What you should do
A letter-for-letter copy of the listing is required, with no pictures in it.

##### The data #####

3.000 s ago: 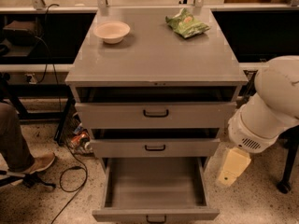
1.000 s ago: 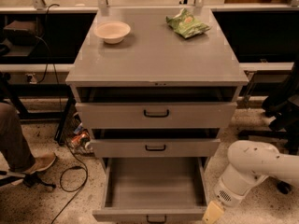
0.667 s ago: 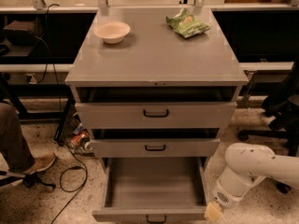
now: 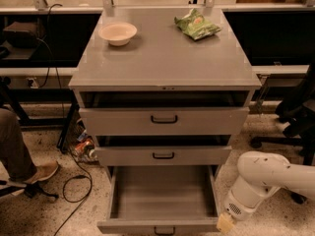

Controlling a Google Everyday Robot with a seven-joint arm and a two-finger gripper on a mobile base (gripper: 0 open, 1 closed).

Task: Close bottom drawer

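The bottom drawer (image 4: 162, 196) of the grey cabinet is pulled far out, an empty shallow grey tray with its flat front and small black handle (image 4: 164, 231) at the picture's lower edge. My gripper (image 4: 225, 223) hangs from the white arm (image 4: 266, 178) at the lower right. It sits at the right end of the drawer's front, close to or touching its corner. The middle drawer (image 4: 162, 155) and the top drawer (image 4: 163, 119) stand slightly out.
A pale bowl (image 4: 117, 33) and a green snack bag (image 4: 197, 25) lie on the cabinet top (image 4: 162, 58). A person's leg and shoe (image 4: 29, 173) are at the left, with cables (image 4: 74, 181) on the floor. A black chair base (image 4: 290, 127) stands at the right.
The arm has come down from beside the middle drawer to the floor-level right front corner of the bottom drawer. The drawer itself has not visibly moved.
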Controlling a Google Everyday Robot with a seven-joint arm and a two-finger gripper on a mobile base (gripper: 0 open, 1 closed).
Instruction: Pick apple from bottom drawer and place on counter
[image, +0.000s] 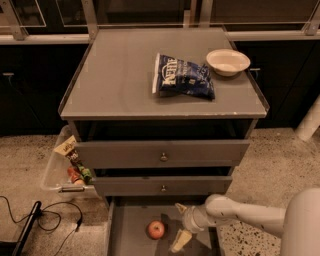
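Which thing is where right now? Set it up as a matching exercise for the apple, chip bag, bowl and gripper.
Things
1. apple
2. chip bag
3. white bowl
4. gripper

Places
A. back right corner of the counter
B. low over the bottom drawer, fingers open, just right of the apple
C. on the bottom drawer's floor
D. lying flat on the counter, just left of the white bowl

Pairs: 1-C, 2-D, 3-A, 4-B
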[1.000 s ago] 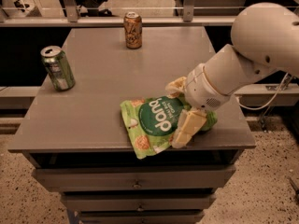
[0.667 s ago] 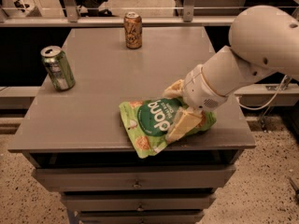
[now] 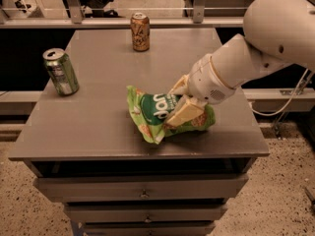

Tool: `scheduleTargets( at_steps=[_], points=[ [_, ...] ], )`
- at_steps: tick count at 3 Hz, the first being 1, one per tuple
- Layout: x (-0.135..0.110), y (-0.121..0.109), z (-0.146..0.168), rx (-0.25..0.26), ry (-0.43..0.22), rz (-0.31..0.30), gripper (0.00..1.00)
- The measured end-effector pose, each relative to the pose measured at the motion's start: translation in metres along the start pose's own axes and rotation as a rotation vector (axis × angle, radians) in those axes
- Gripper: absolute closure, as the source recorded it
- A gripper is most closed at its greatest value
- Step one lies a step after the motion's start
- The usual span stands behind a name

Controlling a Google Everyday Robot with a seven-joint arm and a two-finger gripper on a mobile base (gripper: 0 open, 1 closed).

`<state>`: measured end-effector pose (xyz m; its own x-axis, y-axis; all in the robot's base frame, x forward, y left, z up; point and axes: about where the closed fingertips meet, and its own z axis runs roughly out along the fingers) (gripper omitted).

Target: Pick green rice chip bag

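The green rice chip bag (image 3: 150, 111) lies on the grey table (image 3: 93, 127) near its front edge, right of centre. It is a crinkly light-green pouch with a dark green logo, and it is bunched up. My gripper (image 3: 171, 106) reaches in from the right on a white arm. Its tan fingers (image 3: 184, 113) stand on either side of the bag's right half and pinch it. The bag's right end is partly hidden behind the near finger.
A green can (image 3: 60, 71) stands at the table's left edge. A brown can (image 3: 140, 31) stands at the back centre. Drawers (image 3: 142, 187) sit under the tabletop. A rail and chair legs lie behind the table.
The fingers have closed in on the bag. The bag has crumpled, and its left end has lifted and pulled slightly rightward.
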<state>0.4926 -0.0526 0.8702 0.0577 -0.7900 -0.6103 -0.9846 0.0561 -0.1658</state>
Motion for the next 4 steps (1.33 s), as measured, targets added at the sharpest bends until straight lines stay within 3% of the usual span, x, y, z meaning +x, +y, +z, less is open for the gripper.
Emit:
scheduleTargets(
  at_steps=[1,3,4],
  points=[
    [-0.018,-0.033,-0.019,0.055,-0.110,0.017,1.00],
    [-0.039,-0.097,-0.075,0.181,-0.373,0.081,1.00],
    [-0.043,-0.100,-0.080,0.187,-0.395,0.086,1.00]
  ],
)
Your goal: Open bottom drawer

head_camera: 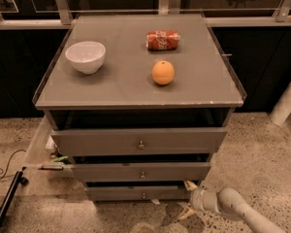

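Observation:
The bottom drawer [136,193] is the lowest and slimmest grey front of the grey cabinet [136,96], with a small round metal knob [143,195] at its middle. It sticks out a little, like the two drawers above it. My gripper [186,199] is low near the floor, just right of the bottom drawer's right end and well right of the knob. Its two pale fingers [189,184] stand apart, one above the other, and hold nothing.
On the cabinet top are a white bowl [86,56], an orange [163,72] and a red soda can [162,40] lying on its side. A cable [5,166] and a dark bar [7,198] lie on the speckled floor at left. A white post [287,101] stands at right.

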Controlling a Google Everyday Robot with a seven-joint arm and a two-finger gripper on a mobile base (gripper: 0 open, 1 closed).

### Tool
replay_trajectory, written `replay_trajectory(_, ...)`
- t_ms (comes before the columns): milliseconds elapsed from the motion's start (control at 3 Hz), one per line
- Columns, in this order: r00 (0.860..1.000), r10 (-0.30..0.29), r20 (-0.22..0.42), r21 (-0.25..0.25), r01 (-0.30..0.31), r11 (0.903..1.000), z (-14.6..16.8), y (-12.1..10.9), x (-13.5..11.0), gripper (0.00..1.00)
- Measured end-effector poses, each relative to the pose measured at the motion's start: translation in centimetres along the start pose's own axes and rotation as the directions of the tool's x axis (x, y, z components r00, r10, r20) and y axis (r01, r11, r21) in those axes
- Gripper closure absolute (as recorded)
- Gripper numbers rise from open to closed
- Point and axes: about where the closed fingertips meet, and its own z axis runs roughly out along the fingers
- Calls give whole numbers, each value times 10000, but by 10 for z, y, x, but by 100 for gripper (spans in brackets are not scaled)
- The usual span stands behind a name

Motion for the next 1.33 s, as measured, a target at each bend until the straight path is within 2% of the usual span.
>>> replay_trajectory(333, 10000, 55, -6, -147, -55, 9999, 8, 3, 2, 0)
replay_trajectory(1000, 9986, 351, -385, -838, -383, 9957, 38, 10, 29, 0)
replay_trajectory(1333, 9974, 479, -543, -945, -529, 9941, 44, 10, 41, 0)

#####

Answer below
3.000 s ago: 
1.000 s ago: 
0.667 s ago: 
now: 

Controlling a Google Everyday Robot with a seven-joint arm and a two-finger gripper on a mobile base (gripper: 0 open, 1 closed).

Task: Close bottom drawer

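The bottom drawer (image 4: 162, 196) of the grey cabinet is pulled far out, an empty shallow grey tray with its flat front and small black handle (image 4: 164, 231) at the picture's lower edge. My gripper (image 4: 225, 223) hangs from the white arm (image 4: 266, 178) at the lower right. It sits at the right end of the drawer's front, close to or touching its corner. The middle drawer (image 4: 162, 155) and the top drawer (image 4: 163, 119) stand slightly out.
A pale bowl (image 4: 117, 33) and a green snack bag (image 4: 197, 25) lie on the cabinet top (image 4: 162, 58). A person's leg and shoe (image 4: 29, 173) are at the left, with cables (image 4: 74, 181) on the floor. A black chair base (image 4: 290, 127) stands at the right.
The arm has come down from beside the middle drawer to the floor-level right front corner of the bottom drawer. The drawer itself has not visibly moved.
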Controlling a Google Everyday Robot with a seven-joint arm and a two-finger gripper on a mobile base (gripper: 0 open, 1 closed).
Instruction: Pick apple from bottom drawer and place on counter
[image, +0.000s] 
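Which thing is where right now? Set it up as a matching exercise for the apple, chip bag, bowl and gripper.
Things
1. apple
2. chip bag
3. white bowl
4. gripper

Places
A. back right corner of the counter
B. low over the bottom drawer, fingers open, just right of the apple
C. on the bottom drawer's floor
D. lying flat on the counter, just left of the white bowl

Pairs: 1-C, 2-D, 3-A, 4-B
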[1.000 s ago] 
[0.667 s ago] 
[now] 

Tool: `scheduleTargets( at_steps=[_], points=[ [_, ...] ], )`
- at_steps: tick count at 3 Hz, the first being 1, one per tuple
- Layout: x (-0.135..0.110), y (-0.121..0.109), z (-0.146..0.168), rx (-0.25..0.26), ry (-0.43..0.22), rz (-0.31..0.30), gripper (0.00..1.00)
- The measured end-effector pose, each relative to the pose measured at the motion's start: translation in metres along the start pose's own axes and rotation as a rotation vector (axis × angle, radians) in those axes
- Gripper: absolute closure, as the source recorded it
- A gripper is most closed at its greatest value
- Step one lies a step after the motion's start
- The usual span stands behind a name

Controlling a Google Everyday Robot with a seven-joint arm and a two-finger gripper on a mobile base (gripper: 0 open, 1 closed).

`<state>`: measured end-effector pose (xyz m; its own x-axis, y-axis; all in the robot's base frame, x forward, y left, z up; point and axes: about where the closed fingertips meet, and its own z axis runs roughly out along the fingers) (gripper omitted).

Target: Pick green rice chip bag

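The green rice chip bag (image 3: 150, 111) lies on the grey table (image 3: 93, 127) near its front edge, right of centre. It is a crinkly light-green pouch with a dark green logo, and it is bunched up. My gripper (image 3: 171, 106) reaches in from the right on a white arm. Its tan fingers (image 3: 184, 113) stand on either side of the bag's right half and pinch it. The bag's right end is partly hidden behind the near finger.
A green can (image 3: 60, 71) stands at the table's left edge. A brown can (image 3: 140, 31) stands at the back centre. Drawers (image 3: 142, 187) sit under the tabletop. A rail and chair legs lie behind the table.
The fingers have closed in on the bag. The bag has crumpled, and its left end has lifted and pulled slightly rightward.
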<state>0.4926 -0.0526 0.8702 0.0577 -0.7900 -0.6103 -0.9846 0.0561 -0.1658</state>
Motion for the next 4 steps (1.33 s), as measured, targets added at the sharpest bends until straight lines stay within 3% of the usual span, x, y, z meaning +x, +y, +z, less is open for the gripper.
Emit:
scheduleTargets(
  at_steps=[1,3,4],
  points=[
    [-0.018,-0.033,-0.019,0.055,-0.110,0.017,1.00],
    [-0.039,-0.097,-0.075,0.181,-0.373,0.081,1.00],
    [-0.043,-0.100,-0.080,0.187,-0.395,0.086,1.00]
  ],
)
Your goal: Open bottom drawer

head_camera: 

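Observation:
The bottom drawer [136,193] is the lowest and slimmest grey front of the grey cabinet [136,96], with a small round metal knob [143,195] at its middle. It sticks out a little, like the two drawers above it. My gripper [186,199] is low near the floor, just right of the bottom drawer's right end and well right of the knob. Its two pale fingers [189,184] stand apart, one above the other, and hold nothing.
On the cabinet top are a white bowl [86,56], an orange [163,72] and a red soda can [162,40] lying on its side. A cable [5,166] and a dark bar [7,198] lie on the speckled floor at left. A white post [287,101] stands at right.
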
Controlling a Google Everyday Robot with a seven-joint arm and a two-finger gripper on a mobile base (gripper: 0 open, 1 closed).

### Tool
replay_trajectory, written `replay_trajectory(_, ...)`
- t_ms (comes before the columns): milliseconds elapsed from the motion's start (control at 3 Hz), one per line
- Columns, in this order: r00 (0.860..1.000), r10 (-0.30..0.29), r20 (-0.22..0.42), r21 (-0.25..0.25), r01 (-0.30..0.31), r11 (0.903..1.000), z (-14.6..16.8), y (-12.1..10.9), x (-13.5..11.0), gripper (0.00..1.00)
- Measured end-effector poses, each relative to the pose measured at the motion's start: translation in centimetres along the start pose's own axes and rotation as the directions of the tool's x axis (x, y, z components r00, r10, r20) and y axis (r01, r11, r21) in those axes
- Gripper closure absolute (as recorded)
- Gripper numbers rise from open to closed
- Point and axes: about where the closed fingertips meet, and its own z axis runs roughly out along the fingers
- Calls give whole numbers, each value times 10000, but by 10 for z, y, x, but by 100 for gripper (spans in brackets are not scaled)
- The usual span stands behind a name

Motion for the next 1.33 s, as measured, a target at each bend until the straight path is within 2% of the usual span.
>>> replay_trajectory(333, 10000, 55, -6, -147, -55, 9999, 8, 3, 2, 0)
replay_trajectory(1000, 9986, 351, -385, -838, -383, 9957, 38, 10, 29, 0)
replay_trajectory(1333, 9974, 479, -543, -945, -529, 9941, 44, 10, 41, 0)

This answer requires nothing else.